From first line to last, give the records again word for word and omit the pictures.

Records supplied START

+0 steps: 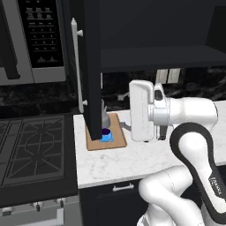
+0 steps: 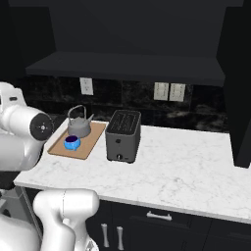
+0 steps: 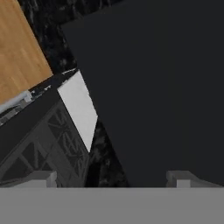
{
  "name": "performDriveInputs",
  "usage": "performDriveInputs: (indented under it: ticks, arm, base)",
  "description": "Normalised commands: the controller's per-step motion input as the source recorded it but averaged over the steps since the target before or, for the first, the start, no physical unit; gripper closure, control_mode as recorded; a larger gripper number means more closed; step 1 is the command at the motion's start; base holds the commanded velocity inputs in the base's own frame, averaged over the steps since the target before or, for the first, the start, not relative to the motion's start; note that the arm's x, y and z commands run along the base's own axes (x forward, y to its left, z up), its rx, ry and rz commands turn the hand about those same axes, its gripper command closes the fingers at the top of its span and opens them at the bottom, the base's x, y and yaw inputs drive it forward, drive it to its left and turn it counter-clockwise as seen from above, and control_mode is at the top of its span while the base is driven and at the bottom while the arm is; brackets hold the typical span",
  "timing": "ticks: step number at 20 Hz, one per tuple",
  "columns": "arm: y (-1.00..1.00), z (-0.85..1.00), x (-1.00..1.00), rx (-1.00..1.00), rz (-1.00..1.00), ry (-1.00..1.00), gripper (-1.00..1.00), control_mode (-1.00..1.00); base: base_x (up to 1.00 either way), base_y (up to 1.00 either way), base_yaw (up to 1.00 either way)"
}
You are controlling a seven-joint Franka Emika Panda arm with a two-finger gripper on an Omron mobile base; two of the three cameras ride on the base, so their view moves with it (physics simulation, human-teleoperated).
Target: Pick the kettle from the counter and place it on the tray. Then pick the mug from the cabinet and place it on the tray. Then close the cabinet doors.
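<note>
The grey kettle (image 2: 79, 125) and the blue mug (image 2: 72, 142) both stand on the tan tray (image 2: 87, 140), which lies on the white counter (image 2: 186, 166). From the left base view the mug (image 1: 106, 133) peeks out beside the open left cabinet door (image 1: 90, 66), and the kettle (image 1: 106, 118) is mostly hidden behind that door. My gripper (image 3: 113, 179) is open with nothing between its fingertips (image 3: 41, 178). It faces the flat black panel of the cabinet door (image 3: 153, 87) at close range. The cabinet (image 2: 122, 66) shelf is bare, and its right door (image 2: 240, 93) stands open too.
A black toaster (image 2: 123, 136) stands right of the tray. The black stovetop (image 1: 31, 150) lies left of the counter under the microwave (image 1: 35, 39). The left door's silver bar handle (image 1: 77, 66) faces the stove side. A wood-coloured surface (image 3: 17, 48) fills the hand view's upper left corner.
</note>
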Motion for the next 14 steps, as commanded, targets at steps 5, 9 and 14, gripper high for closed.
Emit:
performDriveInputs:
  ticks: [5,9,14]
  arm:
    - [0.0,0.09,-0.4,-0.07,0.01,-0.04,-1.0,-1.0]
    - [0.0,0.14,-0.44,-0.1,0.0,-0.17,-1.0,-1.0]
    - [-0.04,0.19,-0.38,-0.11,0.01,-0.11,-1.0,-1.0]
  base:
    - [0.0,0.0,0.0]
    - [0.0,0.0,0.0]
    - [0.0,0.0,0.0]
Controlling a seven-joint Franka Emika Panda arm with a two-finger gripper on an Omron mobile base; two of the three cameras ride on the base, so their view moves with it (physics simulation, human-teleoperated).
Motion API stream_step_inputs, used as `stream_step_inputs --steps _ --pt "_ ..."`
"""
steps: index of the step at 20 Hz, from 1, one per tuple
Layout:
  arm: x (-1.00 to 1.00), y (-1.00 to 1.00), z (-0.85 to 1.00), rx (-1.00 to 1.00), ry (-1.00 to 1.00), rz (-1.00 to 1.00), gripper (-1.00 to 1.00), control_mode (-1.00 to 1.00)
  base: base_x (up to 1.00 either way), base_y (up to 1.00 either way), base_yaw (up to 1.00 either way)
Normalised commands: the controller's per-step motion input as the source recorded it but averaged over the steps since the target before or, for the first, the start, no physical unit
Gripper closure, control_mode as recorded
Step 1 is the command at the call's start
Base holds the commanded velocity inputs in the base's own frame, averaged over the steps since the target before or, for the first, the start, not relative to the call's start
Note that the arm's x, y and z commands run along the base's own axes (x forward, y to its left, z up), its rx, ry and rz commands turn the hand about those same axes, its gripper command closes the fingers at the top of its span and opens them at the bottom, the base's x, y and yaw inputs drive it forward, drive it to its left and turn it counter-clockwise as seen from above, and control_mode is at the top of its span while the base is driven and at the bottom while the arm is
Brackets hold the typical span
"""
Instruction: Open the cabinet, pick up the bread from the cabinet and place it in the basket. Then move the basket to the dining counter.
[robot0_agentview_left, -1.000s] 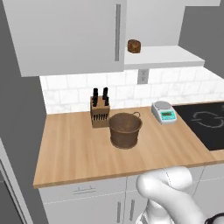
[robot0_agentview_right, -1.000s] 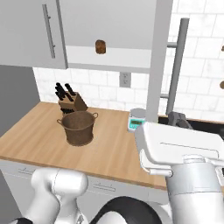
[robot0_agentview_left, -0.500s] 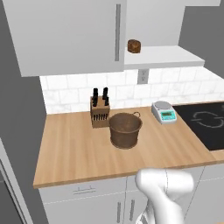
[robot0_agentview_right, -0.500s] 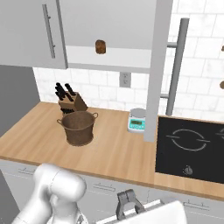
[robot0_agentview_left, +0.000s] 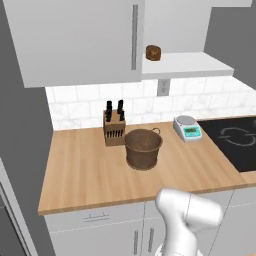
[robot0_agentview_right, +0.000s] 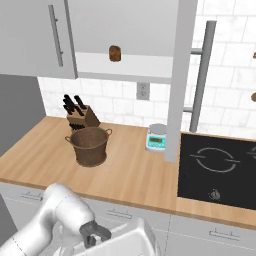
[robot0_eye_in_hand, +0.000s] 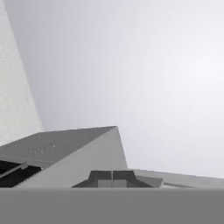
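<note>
Cabinet (robot0_agentview_left: 75, 40) right door is seen swung open, edge-on in the right base view; left door shut, vertical bar handle visible. Bread (robot0_agentview_left: 153, 52) sits on the white shelf (robot0_agentview_left: 185, 65) inside the opened part, upright, apart from everything else; also seen at (robot0_agentview_right: 115, 53). Basket (robot0_agentview_left: 143, 148) stands upright on the wood bench (robot0_agentview_left: 80, 175), just in front of and right of the knife block (robot0_agentview_left: 114, 128), near but not clearly touching it; loop handle at its far right rim. Kitchen scale (robot0_agentview_left: 187, 127) is placed right of the basket, next to the black hob (robot0_agentview_left: 235, 145). Its display is too small to be read; no legible labels or writing anywhere. Wall socket (robot0_agentview_left: 162, 87) is set in the white tiles below the shelf. Hand (robot0_eye_in_hand: 112, 178) is seen in the hand view with both fingertips pressed together, closed on nothing, pointed at plain grey surfaces
</note>
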Motion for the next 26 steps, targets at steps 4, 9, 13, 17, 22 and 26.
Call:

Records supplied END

Reply to the exercise —
+0 steps: 
+0 steps: 
+0 steps: 
{
  "name": "performDriveInputs",
  "usage": "performDriveInputs: (indented under it: ticks, arm, base)",
  "description": "Normalised commands: the controller's per-step motion input as the source recorded it but averaged over the steps since the target before or, for the first, the start, no physical unit; gripper closure, control_mode as recorded; a larger gripper number means more closed; step 1 is the command at the motion's start; base holds the commanded velocity inputs in the base's own frame, averaged over the steps since the target before or, for the first, the start, not relative to the motion's start; note that the arm's x, y and z commands run along the base's own axes (x forward, y to its left, z up), its rx, ry and rz commands turn the hand about those same axes, its gripper command closes the fingers at the top of its span and opens them at the bottom, the base's x, y and yaw inputs drive it forward, drive it to its left and turn it counter-clockwise as seen from above, and control_mode is at the top of its span while the base is driven and at the bottom while the arm is; brackets hold the typical span",
  "timing": "ticks: step number at 20 Hz, one per tuple",
  "columns": "arm: y (-1.00..1.00), z (-0.85..1.00), x (-1.00..1.00), rx (-1.00..1.00), rz (-1.00..1.00), ry (-1.00..1.00), gripper (-1.00..1.00), control_mode (-1.00..1.00); base: base_x (up to 1.00 either way), base_y (up to 1.00 either way), base_yaw (up to 1.00 either way)"
}
You are controlling a seven-joint Franka Emika Panda arm with a two-finger gripper on an Omron mobile base; two of the three cameras ride on the base, so their view moves with it (physics simulation, human-teleoperated).
Target: Pick the kettle from the counter and place it on the tray. Then pick the mug from the cabinet and place it on the tray. Then close the cabinet doors.
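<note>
The grey kettle (image 2: 79, 125) and the blue mug (image 2: 72, 142) both stand on the tan tray (image 2: 87, 140), which lies on the white counter (image 2: 186, 166). From the left base view the mug (image 1: 106, 133) peeks out beside the open left cabinet door (image 1: 90, 66), and the kettle (image 1: 106, 118) is mostly hidden behind that door. My gripper (image 3: 113, 179) is open with nothing between its fingertips (image 3: 41, 178). It faces the flat black panel of the cabinet door (image 3: 153, 87) at close range. The cabinet (image 2: 122, 66) shelf is bare, and its right door (image 2: 240, 93) stands open too.
A black toaster (image 2: 123, 136) stands right of the tray. The black stovetop (image 1: 31, 150) lies left of the counter under the microwave (image 1: 35, 39). The left door's silver bar handle (image 1: 77, 66) faces the stove side. A wood-coloured surface (image 3: 17, 48) fills the hand view's upper left corner.
</note>
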Motion for the next 14 steps, as commanded, targets at steps 5, 9 and 14, gripper high for closed.
Emit:
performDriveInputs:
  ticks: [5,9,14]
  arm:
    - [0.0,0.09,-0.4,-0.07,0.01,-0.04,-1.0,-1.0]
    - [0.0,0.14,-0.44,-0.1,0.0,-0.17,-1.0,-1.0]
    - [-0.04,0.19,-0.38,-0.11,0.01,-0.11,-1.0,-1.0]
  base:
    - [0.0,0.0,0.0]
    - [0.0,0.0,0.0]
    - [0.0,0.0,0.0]
Controlling a seven-joint Franka Emika Panda arm with a two-finger gripper on an Omron mobile base; two of the three cameras ride on the base, so their view moves with it (physics simulation, human-teleoperated).
Motion API stream_step_inputs, used as `stream_step_inputs --steps _ --pt "_ ..."`
"""
steps: index of the step at 20 Hz, from 1, one per tuple
Layout:
  arm: x (-1.00 to 1.00), y (-1.00 to 1.00), z (-0.85 to 1.00), rx (-1.00 to 1.00), ry (-1.00 to 1.00), rz (-1.00 to 1.00), gripper (-1.00 to 1.00), control_mode (-1.00 to 1.00)
  base: base_x (up to 1.00 either way), base_y (up to 1.00 either way), base_yaw (up to 1.00 either way)
Normalised commands: the controller's per-step motion input as the source recorded it but averaged over the steps since the target before or, for the first, the start, no physical unit
Gripper closure, control_mode as recorded
Step 1 is the command at the call's start
Base holds the commanded velocity inputs in the base's own frame, averaged over the steps since the target before or, for the first, the start, not relative to the call's start
Note that the arm's x, y and z commands run along the base's own axes (x forward, y to its left, z up), its rx, ry and rz commands turn the hand about those same axes, its gripper command closes the fingers at the top of its span and opens them at the bottom, the base's x, y and yaw inputs drive it forward, drive it to its left and turn it counter-clockwise as seen from above, and control_mode is at the top of its span while the base is driven and at the bottom while the arm is
Brackets hold the typical span
"""
Instruction: Open the cabinet, pick up the bread from the cabinet and place it in the basket. Then move the basket to the dining counter.
[robot0_agentview_left, -1.000s] 
[robot0_agentview_right, -1.000s] 
[robot0_agentview_left, -0.500s] 
[robot0_agentview_right, -0.500s] 
[robot0_agentview_left, +0.000s] 
[robot0_agentview_right, +0.000s] 
[robot0_eye_in_hand, +0.000s] 
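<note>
Cabinet (robot0_agentview_left: 75, 40) right door is seen swung open, edge-on in the right base view; left door shut, vertical bar handle visible. Bread (robot0_agentview_left: 153, 52) sits on the white shelf (robot0_agentview_left: 185, 65) inside the opened part, upright, apart from everything else; also seen at (robot0_agentview_right: 115, 53). Basket (robot0_agentview_left: 143, 148) stands upright on the wood bench (robot0_agentview_left: 80, 175), just in front of and right of the knife block (robot0_agentview_left: 114, 128), near but not clearly touching it; loop handle at its far right rim. Kitchen scale (robot0_agentview_left: 187, 127) is placed right of the basket, next to the black hob (robot0_agentview_left: 235, 145). Its display is too small to be read; no legible labels or writing anywhere. Wall socket (robot0_agentview_left: 162, 87) is set in the white tiles below the shelf. Hand (robot0_eye_in_hand: 112, 178) is seen in the hand view with both fingertips pressed together, closed on nothing, pointed at plain grey surfaces
</note>
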Motion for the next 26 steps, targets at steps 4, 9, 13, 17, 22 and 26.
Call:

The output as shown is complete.